My father loved to fish these alpine streams. He shared that passion with me in the summers when I would follow him to Colorado for the Aspen Music Festival, where he was a mainstay for many years. My father was an incredibly talented man—perhaps the finest cellist of his generation, he was also, at times, a 4.5 USTA-rated tennis player, a single handicap golfer (despite taking up the game as an adult) and a 1800 Elo-rated chess player. Yet he was an enthusiastic but quite ineffectual fly-fisherman. He fished because he enjoyed the poetics of dry-fly fishing—the umbilical connection to nature that a fly-line provided, and the magic of summoning wild trout from the depths simply by dancing shadows across a river’s surface.

We spoke often about the powerful ending to Norman Maclean’s A River Runs Through It, in which the author–an old man alone on the river—uses the rhythm of fly-casting and poetry to try to summon memories of lost loved ones. “Now nearly all those I loved and did not understand when I was young are dead,” Maclean writes, pausing a beat to let the power of his line gather behind him. “But I still reach out to them.”

My father never stopped reaching out.
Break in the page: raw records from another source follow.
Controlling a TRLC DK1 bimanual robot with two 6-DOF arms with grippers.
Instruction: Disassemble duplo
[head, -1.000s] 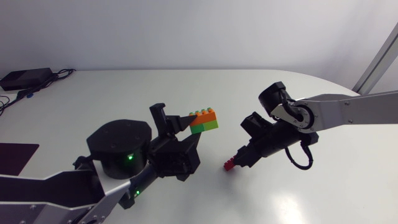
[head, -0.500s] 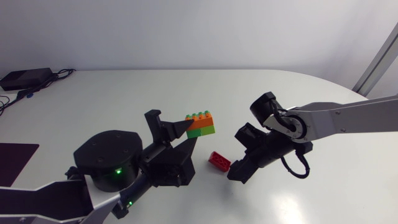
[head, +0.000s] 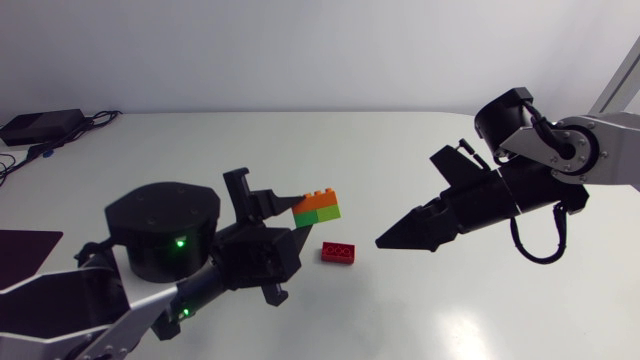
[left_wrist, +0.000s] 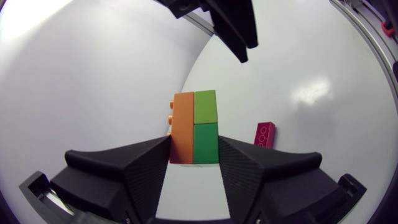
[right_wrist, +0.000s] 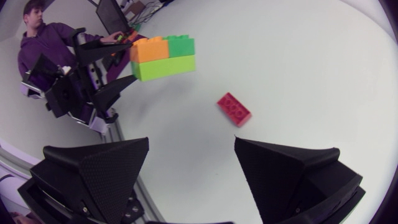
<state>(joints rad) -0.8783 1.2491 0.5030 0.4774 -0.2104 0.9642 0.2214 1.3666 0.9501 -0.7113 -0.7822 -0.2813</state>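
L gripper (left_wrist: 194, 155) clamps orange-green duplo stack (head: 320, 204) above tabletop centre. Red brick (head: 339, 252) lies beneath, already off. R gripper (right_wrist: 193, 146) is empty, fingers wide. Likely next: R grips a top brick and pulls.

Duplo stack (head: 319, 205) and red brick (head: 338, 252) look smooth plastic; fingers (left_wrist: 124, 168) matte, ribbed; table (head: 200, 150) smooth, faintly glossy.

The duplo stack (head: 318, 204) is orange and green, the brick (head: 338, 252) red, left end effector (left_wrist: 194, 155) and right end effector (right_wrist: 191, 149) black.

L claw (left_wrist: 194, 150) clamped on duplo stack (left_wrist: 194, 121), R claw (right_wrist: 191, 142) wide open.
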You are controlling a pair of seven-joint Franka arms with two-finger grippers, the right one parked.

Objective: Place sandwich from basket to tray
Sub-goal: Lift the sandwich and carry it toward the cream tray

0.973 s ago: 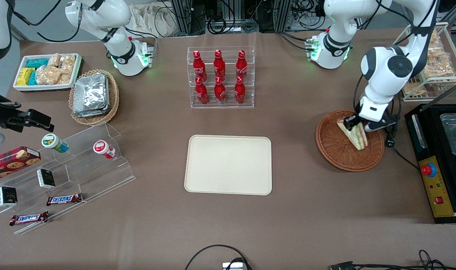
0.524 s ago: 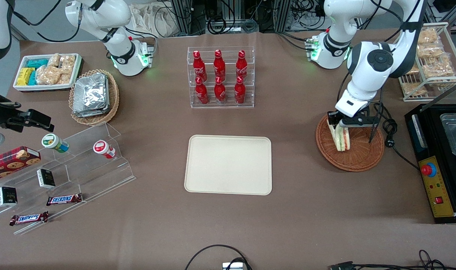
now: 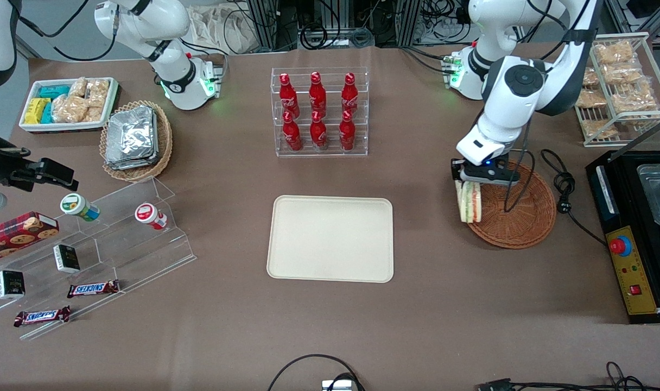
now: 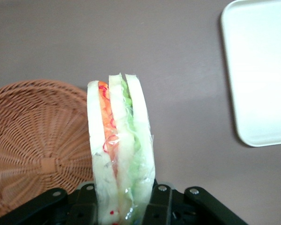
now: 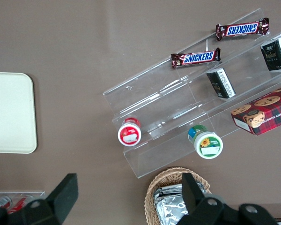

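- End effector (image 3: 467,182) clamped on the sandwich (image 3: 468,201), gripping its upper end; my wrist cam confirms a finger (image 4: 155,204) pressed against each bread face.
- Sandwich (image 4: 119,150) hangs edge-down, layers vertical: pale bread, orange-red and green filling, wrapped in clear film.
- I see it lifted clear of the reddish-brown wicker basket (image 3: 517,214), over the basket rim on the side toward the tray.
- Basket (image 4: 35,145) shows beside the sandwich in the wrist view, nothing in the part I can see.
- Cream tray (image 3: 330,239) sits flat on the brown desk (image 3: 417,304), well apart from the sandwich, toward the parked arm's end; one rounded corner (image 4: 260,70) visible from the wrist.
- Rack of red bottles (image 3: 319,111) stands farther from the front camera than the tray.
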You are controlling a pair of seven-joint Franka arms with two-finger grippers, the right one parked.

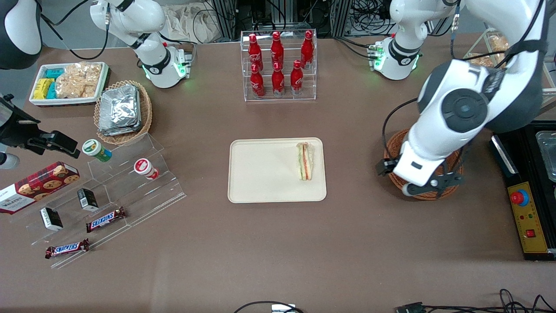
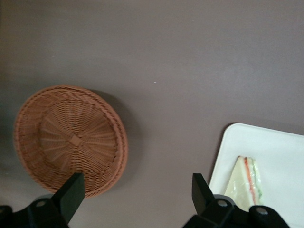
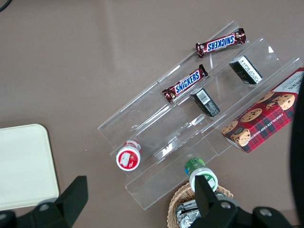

It is what made him such a great musician. In middle age he came to realize how playing the cello was, in part, an attempt to cross a bridge to his own deceased musician parents, particularly his father, a great singer who died when Lynn was still a teenager. He chose the cello as his instrument, he later realized, because of its proximity in range and expression to his father’s voice, and also the posture of its player, which is one of embrace. He obsessively listened to his father’s recordings and spent hours in his practice room honing his technique in the hope of recreating his father’s sound. Among instrumentalists he perhaps came closest to achieving a singing quality in his playing, but in his dark moments he knew his parents remained forever beyond his grasp. Yet he persevered; he was simultaneously comforted, compelled and haunted by the quest. Audiences around the world are richer for it.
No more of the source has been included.